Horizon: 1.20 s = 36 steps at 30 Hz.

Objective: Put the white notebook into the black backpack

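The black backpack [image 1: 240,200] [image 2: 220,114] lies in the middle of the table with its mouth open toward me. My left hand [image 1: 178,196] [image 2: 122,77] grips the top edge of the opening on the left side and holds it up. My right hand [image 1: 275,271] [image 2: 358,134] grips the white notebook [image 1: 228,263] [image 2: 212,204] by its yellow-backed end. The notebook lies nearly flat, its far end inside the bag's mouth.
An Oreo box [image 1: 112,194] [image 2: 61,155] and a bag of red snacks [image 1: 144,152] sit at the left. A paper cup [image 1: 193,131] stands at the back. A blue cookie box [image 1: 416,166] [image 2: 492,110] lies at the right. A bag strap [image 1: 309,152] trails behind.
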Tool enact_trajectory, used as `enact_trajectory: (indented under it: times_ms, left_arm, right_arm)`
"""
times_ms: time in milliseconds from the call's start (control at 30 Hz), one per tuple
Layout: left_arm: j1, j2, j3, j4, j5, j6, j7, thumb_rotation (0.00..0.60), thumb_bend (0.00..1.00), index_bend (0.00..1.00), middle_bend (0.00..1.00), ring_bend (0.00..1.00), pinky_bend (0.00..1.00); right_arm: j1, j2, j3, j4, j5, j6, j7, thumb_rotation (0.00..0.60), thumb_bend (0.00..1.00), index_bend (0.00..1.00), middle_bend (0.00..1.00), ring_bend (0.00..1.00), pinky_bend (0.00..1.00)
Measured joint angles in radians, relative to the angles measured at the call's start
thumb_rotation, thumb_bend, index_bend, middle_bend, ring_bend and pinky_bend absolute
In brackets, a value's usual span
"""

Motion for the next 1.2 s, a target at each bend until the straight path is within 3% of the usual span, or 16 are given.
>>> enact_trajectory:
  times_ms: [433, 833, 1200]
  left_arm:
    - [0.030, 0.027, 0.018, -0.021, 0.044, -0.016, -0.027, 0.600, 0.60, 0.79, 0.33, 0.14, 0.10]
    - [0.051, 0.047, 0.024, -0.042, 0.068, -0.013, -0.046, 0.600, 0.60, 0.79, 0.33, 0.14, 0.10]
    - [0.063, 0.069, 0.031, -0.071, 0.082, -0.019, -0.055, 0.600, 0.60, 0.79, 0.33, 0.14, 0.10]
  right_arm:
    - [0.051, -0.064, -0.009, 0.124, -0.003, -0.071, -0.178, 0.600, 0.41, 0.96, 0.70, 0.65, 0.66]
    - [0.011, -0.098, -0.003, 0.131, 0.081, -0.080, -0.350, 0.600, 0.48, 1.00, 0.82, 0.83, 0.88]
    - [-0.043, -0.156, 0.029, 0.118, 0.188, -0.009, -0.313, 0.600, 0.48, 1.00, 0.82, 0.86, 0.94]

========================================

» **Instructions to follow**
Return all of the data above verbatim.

» **Task result**
Horizon: 1.20 s = 36 steps at 30 Hz.

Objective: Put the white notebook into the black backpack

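The black backpack [image 1: 240,200] [image 2: 220,114] lies in the middle of the table with its mouth open toward me. My left hand [image 1: 178,196] [image 2: 122,77] grips the top edge of the opening on the left side and holds it up. My right hand [image 1: 275,271] [image 2: 358,134] grips the white notebook [image 1: 228,263] [image 2: 212,204] by its yellow-backed end. The notebook lies nearly flat, its far end inside the bag's mouth.
An Oreo box [image 1: 112,194] [image 2: 61,155] and a bag of red snacks [image 1: 144,152] sit at the left. A paper cup [image 1: 193,131] stands at the back. A blue cookie box [image 1: 416,166] [image 2: 492,110] lies at the right. A bag strap [image 1: 309,152] trails behind.
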Tool enact_trajectory, used as `enact_trajectory: (indented under it: times_ms, left_arm, right_arm)`
"""
times_ms: time in milliseconds from the call's start (control at 30 Hz), one per tuple
Layout: left_arm: j1, j2, j3, j4, j5, j6, j7, thumb_rotation (0.00..0.60), thumb_bend (0.00..1.00), index_bend (0.00..1.00), middle_bend (0.00..1.00), ring_bend (0.00..1.00), pinky_bend (0.00..1.00); right_arm: j1, j2, j3, j4, j5, j6, j7, thumb_rotation (0.00..0.60), thumb_bend (0.00..1.00), index_bend (0.00..1.00), middle_bend (0.00..1.00), ring_bend (0.00..1.00), pinky_bend (0.00..1.00)
Measured joint angles in radians, relative to the angles measured at the call's start
thumb_rotation, thumb_bend, index_bend, middle_bend, ring_bend and pinky_bend absolute
In brackets, a value's usual span
"""

Motion for the next 1.2 s, a target at each bend until the straight path is within 3% of the usual span, or 16 are given.
>>> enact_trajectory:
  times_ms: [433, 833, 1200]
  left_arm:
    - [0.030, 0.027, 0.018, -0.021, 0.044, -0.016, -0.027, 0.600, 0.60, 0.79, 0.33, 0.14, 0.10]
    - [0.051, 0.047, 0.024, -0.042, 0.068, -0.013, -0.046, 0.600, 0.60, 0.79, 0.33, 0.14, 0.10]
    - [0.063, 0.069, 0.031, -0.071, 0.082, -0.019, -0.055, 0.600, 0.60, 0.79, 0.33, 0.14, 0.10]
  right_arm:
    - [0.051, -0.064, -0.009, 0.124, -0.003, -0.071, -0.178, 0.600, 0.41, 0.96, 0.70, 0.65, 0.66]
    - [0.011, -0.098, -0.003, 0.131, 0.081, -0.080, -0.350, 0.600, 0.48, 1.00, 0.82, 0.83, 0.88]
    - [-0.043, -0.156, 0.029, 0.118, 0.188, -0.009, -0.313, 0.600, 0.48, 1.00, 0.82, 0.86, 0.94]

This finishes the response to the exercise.